━━ Data section
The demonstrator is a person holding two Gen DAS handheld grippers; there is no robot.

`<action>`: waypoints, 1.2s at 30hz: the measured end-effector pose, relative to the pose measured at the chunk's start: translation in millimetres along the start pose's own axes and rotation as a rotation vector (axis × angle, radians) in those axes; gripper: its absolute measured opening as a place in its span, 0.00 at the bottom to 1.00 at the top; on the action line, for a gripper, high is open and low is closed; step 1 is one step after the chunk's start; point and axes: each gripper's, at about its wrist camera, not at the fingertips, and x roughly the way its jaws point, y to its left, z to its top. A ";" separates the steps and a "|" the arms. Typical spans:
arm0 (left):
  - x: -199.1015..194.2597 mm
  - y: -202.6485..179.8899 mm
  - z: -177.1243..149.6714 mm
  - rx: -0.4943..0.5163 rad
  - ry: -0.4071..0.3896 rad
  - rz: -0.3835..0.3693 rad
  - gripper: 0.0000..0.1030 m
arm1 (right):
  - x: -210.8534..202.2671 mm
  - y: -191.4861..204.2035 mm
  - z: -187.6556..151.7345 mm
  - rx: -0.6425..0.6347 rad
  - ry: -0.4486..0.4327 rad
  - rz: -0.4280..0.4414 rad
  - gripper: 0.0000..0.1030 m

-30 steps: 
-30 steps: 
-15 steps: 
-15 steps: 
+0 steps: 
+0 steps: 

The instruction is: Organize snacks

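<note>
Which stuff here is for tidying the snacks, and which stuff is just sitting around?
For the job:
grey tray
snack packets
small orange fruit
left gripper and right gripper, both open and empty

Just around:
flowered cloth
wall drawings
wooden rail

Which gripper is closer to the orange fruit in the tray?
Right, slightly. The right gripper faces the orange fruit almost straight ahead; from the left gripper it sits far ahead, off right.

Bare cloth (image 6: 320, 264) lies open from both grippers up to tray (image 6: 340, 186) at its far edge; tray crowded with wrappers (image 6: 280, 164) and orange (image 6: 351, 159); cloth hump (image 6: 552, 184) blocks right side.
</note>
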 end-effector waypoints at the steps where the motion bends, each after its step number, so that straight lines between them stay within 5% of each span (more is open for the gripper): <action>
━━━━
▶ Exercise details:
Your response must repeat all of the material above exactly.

▶ Problem solution:
The demonstrator is a person holding two Gen DAS handheld grippers; there is no robot.

`<action>`: waypoints, 1.2s at 30hz: the measured end-effector pose, relative to the pose measured at the chunk's start: translation in millimetres along the start pose's own axes and rotation as a rotation vector (axis × angle, radians) in those axes; gripper: its absolute measured opening as a place in its span, 0.00 at the bottom to 1.00 at the top; on the action line, for a gripper, high is open and low is closed; step 1 is one step after the chunk's start; point and axes: each gripper's, at about its wrist camera, not at the fingertips, and x roughly the way its jaws point, y to its left, z to its top. A ";" separates the steps and a "|" the arms. Typical spans:
arm0 (left):
  - x: -199.1015..194.2597 mm
  - y: -202.6485..179.8899 mm
  - z: -177.1243..149.6714 mm
  - rx: -0.4943..0.5163 rad
  - ry: -0.4071..0.3896 rad
  - rz: -0.3835..0.3693 rad
  - gripper: 0.0000..0.1030 m
arm1 (right):
  - x: -210.8534..202.2671 mm
  - y: -191.4861..204.2035 mm
  - z: -187.6556..151.7345 mm
  - rx: -0.6425..0.6347 rad
  - ry: -0.4486..0.4327 rad
  - rz: -0.4280..0.4414 rad
  - gripper: 0.0000..0.1030 m

-30 steps: 
-30 steps: 
-15 steps: 
-15 steps: 
+0 steps: 
+0 steps: 

The instruction is: Organize snacks

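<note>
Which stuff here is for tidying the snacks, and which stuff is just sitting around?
For the job:
grey tray
snack packets
small orange fruit
left gripper and right gripper, both open and empty

Just around:
flowered cloth
wall drawings
wooden rail

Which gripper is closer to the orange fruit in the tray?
Right, slightly. The right gripper faces the orange fruit almost straight ahead; from the left gripper it sits far ahead, off right.

Bare cloth (image 6: 320, 264) lies open from both grippers up to tray (image 6: 340, 186) at its far edge; tray crowded with wrappers (image 6: 280, 164) and orange (image 6: 351, 159); cloth hump (image 6: 552, 184) blocks right side.
</note>
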 end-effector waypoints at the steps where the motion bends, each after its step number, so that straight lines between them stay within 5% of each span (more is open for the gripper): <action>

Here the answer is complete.